The meshing is occurring at the level of the URI, or more specifically at the level of the URL if we are talking about the Web. This is what I will show you in this post using a WordPress plug-in I developed using Zitgist technologies.

Motivations driving the development of the plug-in

The first objective of this project is to try to find out how people could integrate semantic web concepts and principles in the systems they daily use. How can we integrate the semantic web into Blogs for example? Is the use of semantic web technologies only good at publishing content in RDF? This is certainly one thing, but I doubt it is the only one. This is for that reason why I put some time in developing this prototype.
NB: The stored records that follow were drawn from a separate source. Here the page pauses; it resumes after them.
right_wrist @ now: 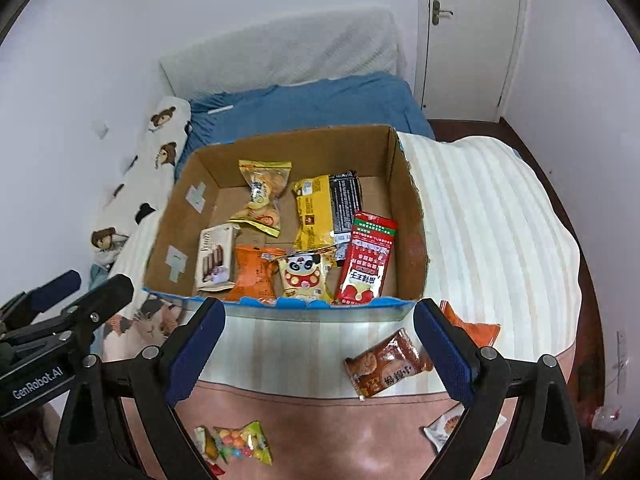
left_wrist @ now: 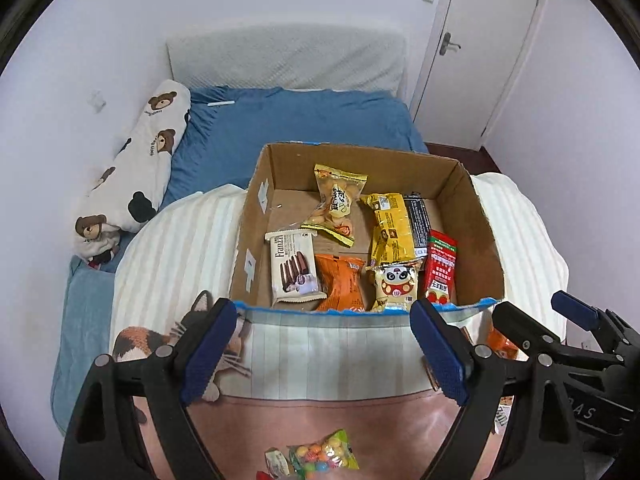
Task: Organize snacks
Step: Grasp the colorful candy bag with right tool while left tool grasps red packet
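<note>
An open cardboard box sits on the bed and holds several snack packs: a white wafer pack, an orange pack, a panda pack, a red pack, yellow packs. My left gripper is open and empty, in front of the box. My right gripper is open and empty, also in front of the box. Loose on the blanket lie a brown snack pack, an orange pack, a candy bag and a white pack.
A bear-print pillow lies at the left by the wall. Blue sheet and a white headboard cushion are behind the box. A door stands at the back right. The striped blanket drops off at the right.
</note>
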Motion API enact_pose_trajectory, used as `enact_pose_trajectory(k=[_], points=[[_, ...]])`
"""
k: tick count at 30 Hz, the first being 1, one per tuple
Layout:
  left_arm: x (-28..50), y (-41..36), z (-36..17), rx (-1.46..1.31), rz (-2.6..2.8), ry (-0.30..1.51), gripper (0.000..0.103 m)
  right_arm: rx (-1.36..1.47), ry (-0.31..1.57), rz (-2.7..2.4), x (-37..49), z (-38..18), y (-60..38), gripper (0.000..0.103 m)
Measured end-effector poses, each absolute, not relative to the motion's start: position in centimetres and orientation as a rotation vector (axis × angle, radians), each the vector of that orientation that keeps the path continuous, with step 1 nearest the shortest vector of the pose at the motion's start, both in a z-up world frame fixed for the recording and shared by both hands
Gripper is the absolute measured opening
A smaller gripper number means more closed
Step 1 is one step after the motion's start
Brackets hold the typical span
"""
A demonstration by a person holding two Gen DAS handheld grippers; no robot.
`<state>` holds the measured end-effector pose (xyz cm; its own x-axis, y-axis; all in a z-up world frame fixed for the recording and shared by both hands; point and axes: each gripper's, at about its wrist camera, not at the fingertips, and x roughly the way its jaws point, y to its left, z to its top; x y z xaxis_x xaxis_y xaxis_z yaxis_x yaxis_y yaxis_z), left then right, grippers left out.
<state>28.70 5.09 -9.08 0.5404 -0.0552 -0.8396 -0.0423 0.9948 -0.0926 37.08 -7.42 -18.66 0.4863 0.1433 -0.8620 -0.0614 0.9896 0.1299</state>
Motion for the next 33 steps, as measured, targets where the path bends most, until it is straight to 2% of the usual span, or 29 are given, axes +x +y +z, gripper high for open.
enact_pose_trajectory(k=[5,7,9,15,20,25,28,31,33], points=[[26.5,5.7,-9.2,-0.131,0.003,0.989,0.089,0.118,1.067,0.161,34.7,-18.3,-7.5,0.097],[25.4,6.1,-9.8,-0.135,0.010,0.997,0.100,0.138,1.104,0.192,33.8,-19.2,-7.5,0.097],[24.5,6.6,-10.8,-0.136,0.023,1.016,0.103,0.160,1.150,0.218,33.1,-20.5,-7.5,0.097],[21.0,9.5,-17.0,-0.189,0.098,1.154,0.103,0.275,1.381,0.280,30.1,-28.9,-6.3,0.097],[17.5,11.7,-23.1,-0.233,0.188,1.291,0.103,0.470,1.640,0.325,27.5,-38.3,-3.5,0.097],[15.0,13.4,-27.6,-0.261,0.267,1.393,0.103,0.671,1.794,0.260,26.1,-45.3,-1.2,0.097],[14.3,14.1,-29.2,-0.295,0.289,1.425,0.103,0.810,1.813,0.159,25.9,-48.0,-0.5,0.092],[13.7,14.4,-30.4,-0.302,0.303,1.445,0.103,0.819,1.810,0.049,26.0,-49.3,0.0,0.090],[13.5,14.6,-30.9,-0.312,0.306,1.455,0.103,0.761,1.809,0.013,26.2,-49.3,0.6,0.074]])
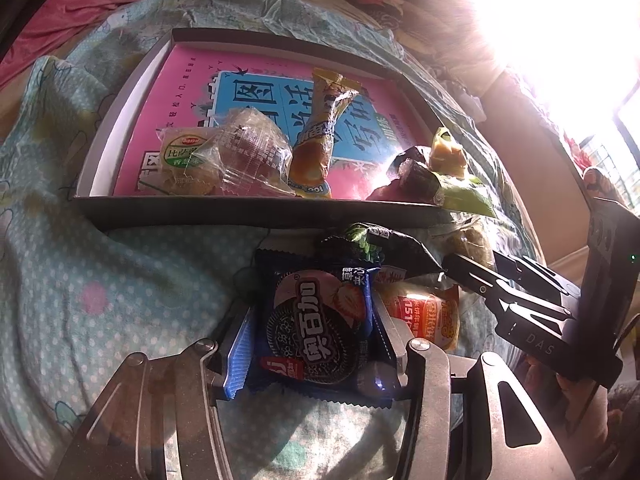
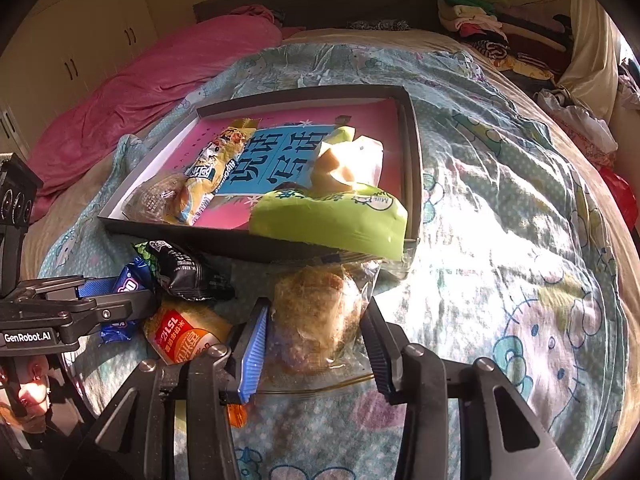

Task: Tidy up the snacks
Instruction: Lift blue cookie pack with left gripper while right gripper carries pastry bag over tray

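A bed (image 2: 500, 168) fills the frame, spread with a pale blue cartoon-print quilt (image 2: 520, 240). A pink blanket (image 2: 132, 92) lies upper left, cream wardrobe doors (image 2: 72, 32) behind it. Piled clothes (image 2: 492, 28) sit upper right. Glaring window light (image 1: 560, 20) floods in.

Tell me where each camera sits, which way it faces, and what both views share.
Left wrist: behind the left claw, facing the box; its fingers flank the Oreo pack.
Right wrist: behind the right claw, facing the same box; fingers flank the bagged bun.
Shared: box, orange snack pack, black wrapper, each other's claw.
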Demonstrator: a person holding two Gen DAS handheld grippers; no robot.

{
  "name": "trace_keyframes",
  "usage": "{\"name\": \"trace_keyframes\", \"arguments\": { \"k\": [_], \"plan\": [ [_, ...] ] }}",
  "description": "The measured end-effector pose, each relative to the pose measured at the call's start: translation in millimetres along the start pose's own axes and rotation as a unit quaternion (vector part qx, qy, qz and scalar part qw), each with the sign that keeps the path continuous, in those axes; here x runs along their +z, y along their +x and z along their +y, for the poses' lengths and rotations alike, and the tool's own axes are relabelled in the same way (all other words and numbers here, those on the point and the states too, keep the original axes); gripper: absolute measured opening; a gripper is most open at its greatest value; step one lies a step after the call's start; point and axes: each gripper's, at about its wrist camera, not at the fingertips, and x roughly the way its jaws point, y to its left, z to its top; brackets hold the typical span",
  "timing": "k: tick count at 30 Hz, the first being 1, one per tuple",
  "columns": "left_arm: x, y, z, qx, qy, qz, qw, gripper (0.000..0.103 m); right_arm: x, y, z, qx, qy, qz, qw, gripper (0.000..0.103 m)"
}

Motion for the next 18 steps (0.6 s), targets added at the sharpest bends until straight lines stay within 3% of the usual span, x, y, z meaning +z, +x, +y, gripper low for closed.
{"name": "trace_keyframes", "arguments": {
  "k": [10,18],
  "plan": [
    [-3,-17,3,0.026,0.011,-0.015,0.9995,0.053,-1,-10,-11,0.03,0.039,-0.014,0.999,0.045],
    [0,-32,3,0.039,0.016,-0.034,0.9985,0.053,1,-20,1,0.046,0.019,-0.038,0.998,0.045]
  ]
}}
The second motivation is to create a good prototype of a system using Zitgist’s architecture to show people how they can take advantage of Zitgist to develop their projects; to make their vision a reality.

Some background thinking about the plug-in

On the Web, people mainly manipulate web page resources. They locate them on the Web using a unique locator, called a URL. On the semantic web on the other hand, people do not only manipulate documents; they manipulate many kind of Things, many kind of resources. They refer to them using URIs. The difference between a URI and a URL is that a URL is resolvable on the Web, but not necessarily a URI (in fact, a URI is the super-class of a URL). However, best practices suggest people to make URI resolvable (dereferencable) on the Web; in such a case a URI is a URL.

Anyway, all this to say that a URI in the semantic web can be a URL on the Web. There are many use cases emerging from that special digital environment. As an example, many people will use a Wikipedia Wiki Page URL as an URI for a topic, an interest, or for many other relations to these concepts. In such a case, the URL of a webpage is used to refer as a Concept. I don’t want to discuss about the basis of this, but it is a fact, and we have to handle it.

Introduction to the Zitgist WordPress Plug-in

This plug-in is quite simple in appearance, but has some really interesting results for users.

The only thing this plug-in does, is to show blog readers existing related data for a given URL and, in some case, to enable them to perform actions based on this data.

By example, if I make a link to Tim Berners-Lee‘s web page, a user could be interesting in having more information about Tim, directly from the article he is reading. Tim has many data related to him from the semantic web.

timbl.png

That is it. The plug-in display related information to links from a blog post. In this case, it is people Tim knows and Tim’s profile. The information is shown the users using a contextual menu. The data is requested to Zitgist’s systems and is displayed to the user. This is that simple, but how powerful?

The usefulness of the Zitgist WordPress Plug-in

The plug-in is quite useful in many ways. In fact, it instantly displays related information about a link to readers of the blog. From any blog post, a reader can easily jump to resources related to each link.

Some use cases

Above I said that a URL, a web link, could be much more than it usually appears. So bellow, I show a couple of use cases showing the potential behind the idea.

1. URL as a web page

What happen when a link from a blog post is a URL? Well, some things can happen, and there is an example:

Check it by yourself: The Bibliographic Ontology

bibo.png

Here a user can check the webpage directly, or he can jump to related resources. These related resources come from the semantic web. The first one is the description of the project. The following two are the authors of the ontology. The last resources are documents related to the ontology and the “version” of the ontology.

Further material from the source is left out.